Des experts ont répété « l’importance primordiale » de la déclassification des archives en octobre 2021 lorsqu’une commission spéciale a remis un rapport examinant le passé colonial de la Belgique au Congo, au Rwanda et au Burundi.
Un projet déclenché par les manifestations de Black Lives Matter à travers la Belgique.
Les experts ont reconnu que leur rapport de 689 pages accordait une « attention limitée » au Rwanda et au Burundi et ont appelé à une enquête plus approfondie sur les deux pays, y compris l’assassinat de Rwagasore.
Après deux décennies à étudier les pages les plus sombres de l’histoire de la Belgique, De Witte n’est pas optimiste sur le fait que la commission changera beaucoup.

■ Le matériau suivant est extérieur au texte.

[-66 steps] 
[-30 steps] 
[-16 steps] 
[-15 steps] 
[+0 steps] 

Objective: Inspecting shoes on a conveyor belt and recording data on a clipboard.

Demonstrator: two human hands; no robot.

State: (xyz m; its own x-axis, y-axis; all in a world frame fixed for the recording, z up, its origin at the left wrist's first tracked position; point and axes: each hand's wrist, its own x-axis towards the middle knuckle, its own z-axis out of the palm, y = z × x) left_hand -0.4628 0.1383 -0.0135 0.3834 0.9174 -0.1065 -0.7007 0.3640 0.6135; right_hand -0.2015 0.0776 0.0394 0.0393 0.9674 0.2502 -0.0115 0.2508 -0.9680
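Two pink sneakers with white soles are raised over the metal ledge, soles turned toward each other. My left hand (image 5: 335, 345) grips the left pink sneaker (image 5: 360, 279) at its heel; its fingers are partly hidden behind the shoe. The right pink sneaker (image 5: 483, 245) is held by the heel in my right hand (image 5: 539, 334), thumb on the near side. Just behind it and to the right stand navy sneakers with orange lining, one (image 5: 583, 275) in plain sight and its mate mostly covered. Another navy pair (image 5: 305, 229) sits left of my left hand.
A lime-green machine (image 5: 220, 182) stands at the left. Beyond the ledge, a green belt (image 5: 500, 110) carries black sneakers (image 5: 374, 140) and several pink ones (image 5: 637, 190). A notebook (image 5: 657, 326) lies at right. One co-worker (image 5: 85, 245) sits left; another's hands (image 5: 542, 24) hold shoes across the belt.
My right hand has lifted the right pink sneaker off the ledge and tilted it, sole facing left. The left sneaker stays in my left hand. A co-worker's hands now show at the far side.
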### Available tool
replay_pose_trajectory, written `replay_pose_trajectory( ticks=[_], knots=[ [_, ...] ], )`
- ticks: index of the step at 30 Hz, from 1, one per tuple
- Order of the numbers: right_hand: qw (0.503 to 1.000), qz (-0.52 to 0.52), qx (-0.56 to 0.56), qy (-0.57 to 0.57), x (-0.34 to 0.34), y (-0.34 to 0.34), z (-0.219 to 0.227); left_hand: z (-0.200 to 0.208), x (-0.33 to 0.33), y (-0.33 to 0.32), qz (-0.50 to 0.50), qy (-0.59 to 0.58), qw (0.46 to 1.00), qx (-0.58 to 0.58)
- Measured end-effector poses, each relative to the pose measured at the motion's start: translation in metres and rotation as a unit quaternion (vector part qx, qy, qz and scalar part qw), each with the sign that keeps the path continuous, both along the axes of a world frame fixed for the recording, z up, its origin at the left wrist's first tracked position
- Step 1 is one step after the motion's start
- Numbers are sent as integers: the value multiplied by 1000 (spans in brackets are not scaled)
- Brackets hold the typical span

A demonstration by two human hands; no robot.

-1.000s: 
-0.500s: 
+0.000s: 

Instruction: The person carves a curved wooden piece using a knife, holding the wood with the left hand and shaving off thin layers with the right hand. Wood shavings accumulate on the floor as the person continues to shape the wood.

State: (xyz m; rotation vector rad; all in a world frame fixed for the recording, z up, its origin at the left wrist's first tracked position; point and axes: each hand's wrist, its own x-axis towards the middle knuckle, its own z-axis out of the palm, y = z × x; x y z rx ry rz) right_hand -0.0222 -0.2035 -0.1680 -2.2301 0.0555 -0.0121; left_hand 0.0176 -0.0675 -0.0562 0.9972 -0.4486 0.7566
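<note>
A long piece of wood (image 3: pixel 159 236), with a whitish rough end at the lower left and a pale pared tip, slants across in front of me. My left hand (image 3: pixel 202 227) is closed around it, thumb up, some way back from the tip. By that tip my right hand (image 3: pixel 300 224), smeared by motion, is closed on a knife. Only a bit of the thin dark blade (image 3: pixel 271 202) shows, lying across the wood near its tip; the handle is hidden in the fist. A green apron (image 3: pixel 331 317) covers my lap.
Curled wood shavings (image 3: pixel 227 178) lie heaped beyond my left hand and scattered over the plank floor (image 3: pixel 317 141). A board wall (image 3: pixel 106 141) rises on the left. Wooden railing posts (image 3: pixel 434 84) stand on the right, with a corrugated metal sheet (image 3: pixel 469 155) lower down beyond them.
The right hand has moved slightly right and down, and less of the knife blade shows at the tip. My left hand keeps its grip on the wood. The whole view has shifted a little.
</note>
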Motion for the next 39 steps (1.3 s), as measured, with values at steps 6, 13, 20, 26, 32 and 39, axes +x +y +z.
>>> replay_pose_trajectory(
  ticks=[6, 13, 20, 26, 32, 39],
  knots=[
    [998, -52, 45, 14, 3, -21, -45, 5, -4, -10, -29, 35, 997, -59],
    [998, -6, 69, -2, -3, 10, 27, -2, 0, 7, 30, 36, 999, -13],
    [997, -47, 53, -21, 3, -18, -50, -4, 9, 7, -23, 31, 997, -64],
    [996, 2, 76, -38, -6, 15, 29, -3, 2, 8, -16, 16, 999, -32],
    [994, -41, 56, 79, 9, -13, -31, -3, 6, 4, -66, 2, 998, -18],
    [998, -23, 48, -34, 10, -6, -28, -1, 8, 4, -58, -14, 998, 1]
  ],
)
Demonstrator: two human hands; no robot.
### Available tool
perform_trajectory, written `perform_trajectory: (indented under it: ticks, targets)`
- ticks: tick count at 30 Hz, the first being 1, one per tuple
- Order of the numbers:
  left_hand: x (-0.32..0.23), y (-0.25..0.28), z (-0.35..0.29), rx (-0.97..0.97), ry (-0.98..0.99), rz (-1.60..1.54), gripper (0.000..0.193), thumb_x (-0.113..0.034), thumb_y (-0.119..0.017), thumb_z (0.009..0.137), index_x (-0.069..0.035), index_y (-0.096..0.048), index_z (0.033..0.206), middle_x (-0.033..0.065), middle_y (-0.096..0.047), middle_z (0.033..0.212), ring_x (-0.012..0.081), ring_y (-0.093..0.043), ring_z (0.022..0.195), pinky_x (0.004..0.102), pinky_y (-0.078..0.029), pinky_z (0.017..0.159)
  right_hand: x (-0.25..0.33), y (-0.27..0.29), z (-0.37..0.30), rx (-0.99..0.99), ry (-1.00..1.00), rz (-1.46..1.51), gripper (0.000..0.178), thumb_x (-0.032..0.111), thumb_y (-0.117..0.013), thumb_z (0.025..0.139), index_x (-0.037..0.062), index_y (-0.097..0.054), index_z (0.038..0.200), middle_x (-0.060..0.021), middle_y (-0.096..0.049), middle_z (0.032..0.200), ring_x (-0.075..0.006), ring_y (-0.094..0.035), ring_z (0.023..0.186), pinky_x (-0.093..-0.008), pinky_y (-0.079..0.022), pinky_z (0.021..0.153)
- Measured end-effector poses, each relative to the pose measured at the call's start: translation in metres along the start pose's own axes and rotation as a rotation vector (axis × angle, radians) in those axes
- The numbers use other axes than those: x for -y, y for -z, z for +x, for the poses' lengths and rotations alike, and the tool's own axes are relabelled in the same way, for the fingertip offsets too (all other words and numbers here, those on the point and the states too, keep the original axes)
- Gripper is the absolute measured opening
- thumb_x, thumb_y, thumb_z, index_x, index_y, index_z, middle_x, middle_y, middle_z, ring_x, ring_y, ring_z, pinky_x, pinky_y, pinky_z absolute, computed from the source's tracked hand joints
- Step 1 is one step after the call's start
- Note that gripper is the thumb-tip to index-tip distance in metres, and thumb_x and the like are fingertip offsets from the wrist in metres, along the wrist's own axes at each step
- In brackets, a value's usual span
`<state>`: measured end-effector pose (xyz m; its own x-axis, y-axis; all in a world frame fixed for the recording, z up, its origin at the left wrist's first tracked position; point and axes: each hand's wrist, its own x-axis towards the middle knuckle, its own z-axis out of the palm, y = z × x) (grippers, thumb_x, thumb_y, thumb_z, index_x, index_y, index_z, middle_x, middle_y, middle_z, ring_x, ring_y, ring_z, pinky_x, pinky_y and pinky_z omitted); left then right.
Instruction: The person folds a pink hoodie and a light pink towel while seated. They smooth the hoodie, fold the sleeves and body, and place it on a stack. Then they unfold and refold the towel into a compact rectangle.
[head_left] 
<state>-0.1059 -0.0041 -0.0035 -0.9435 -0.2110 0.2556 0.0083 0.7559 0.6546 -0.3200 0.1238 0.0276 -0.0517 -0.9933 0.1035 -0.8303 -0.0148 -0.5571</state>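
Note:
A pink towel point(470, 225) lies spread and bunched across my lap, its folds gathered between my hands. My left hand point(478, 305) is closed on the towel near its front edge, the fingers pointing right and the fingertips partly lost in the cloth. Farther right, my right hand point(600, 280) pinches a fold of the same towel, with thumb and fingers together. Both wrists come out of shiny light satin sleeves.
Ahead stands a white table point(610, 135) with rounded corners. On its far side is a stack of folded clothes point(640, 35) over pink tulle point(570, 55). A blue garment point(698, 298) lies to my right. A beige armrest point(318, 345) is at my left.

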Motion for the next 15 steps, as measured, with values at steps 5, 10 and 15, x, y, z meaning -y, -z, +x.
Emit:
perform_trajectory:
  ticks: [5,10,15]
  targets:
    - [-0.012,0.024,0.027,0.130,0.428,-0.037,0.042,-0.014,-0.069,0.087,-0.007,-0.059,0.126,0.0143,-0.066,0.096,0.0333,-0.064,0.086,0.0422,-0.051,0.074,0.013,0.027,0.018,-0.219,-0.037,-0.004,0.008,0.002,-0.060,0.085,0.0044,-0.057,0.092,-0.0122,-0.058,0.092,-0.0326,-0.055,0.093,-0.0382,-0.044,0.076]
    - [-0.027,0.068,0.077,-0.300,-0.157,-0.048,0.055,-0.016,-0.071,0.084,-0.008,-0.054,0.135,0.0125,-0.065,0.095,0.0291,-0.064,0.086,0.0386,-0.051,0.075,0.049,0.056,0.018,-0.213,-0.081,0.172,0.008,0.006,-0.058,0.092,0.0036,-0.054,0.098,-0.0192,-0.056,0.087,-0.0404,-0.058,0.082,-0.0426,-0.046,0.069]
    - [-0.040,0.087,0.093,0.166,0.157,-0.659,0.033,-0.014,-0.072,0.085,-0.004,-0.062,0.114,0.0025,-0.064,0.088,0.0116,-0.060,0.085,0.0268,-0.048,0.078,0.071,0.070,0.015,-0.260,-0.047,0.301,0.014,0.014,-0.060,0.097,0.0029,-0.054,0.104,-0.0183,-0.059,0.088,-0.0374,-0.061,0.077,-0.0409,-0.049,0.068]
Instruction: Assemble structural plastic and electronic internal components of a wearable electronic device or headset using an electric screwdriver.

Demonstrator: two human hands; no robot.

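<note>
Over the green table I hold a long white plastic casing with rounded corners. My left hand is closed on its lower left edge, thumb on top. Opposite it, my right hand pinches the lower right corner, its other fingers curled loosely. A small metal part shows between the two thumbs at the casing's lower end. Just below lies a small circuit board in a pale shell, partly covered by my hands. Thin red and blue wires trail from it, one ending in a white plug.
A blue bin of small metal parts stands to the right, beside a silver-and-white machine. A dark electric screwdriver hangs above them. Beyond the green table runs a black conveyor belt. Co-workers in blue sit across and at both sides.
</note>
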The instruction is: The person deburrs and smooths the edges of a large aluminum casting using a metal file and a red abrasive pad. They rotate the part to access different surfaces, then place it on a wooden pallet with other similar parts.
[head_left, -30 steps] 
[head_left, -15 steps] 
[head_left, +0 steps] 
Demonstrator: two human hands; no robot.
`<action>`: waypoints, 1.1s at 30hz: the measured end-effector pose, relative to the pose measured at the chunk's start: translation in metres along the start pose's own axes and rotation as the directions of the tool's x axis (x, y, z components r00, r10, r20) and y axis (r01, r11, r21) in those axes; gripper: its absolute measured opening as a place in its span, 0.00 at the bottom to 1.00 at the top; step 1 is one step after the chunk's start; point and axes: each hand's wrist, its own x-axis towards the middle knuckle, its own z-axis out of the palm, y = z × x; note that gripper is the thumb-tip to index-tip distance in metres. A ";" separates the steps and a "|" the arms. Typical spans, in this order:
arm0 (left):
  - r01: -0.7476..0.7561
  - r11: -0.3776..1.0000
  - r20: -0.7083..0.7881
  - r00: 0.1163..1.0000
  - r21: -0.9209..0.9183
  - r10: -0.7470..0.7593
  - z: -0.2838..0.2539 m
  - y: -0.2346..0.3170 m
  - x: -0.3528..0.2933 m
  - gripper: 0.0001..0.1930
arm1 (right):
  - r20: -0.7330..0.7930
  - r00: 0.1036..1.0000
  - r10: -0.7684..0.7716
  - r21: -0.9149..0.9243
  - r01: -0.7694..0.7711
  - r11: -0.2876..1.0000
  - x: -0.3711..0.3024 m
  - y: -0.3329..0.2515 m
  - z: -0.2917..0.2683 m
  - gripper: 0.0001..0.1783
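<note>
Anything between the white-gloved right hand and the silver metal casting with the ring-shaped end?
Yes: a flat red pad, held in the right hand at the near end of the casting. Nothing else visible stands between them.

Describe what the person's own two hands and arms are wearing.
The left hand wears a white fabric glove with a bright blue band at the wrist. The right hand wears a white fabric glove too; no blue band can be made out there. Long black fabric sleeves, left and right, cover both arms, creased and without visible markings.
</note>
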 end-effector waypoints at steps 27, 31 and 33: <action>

« Au sein de l’élite belge, il y a une réticence, une vraie distance à affronter la réalité, les conséquences destructrices de la colonisation et de la décolonisation », dit-il.
Un porte-parole du ministère belge des Affaires étrangères n’a pas répondu directement aux accusations contenues dans le livre, mais a déclaré : « Le débat sur la réalité historique n’est jamais terminé.
Il est parfaitement légitime, voire nécessaire et souhaitable, que le projet colonial historique soit traité de manière critique. » Le porte-parole a déclaré que le gouvernement attendait les recommandations de la commission parlementaire spéciale sur la colonisation avant de prendre une autre position.
« Il est important que le Burundi connaisse la vérité et que toute la Belgique reconnaisse les erreurs du passé ».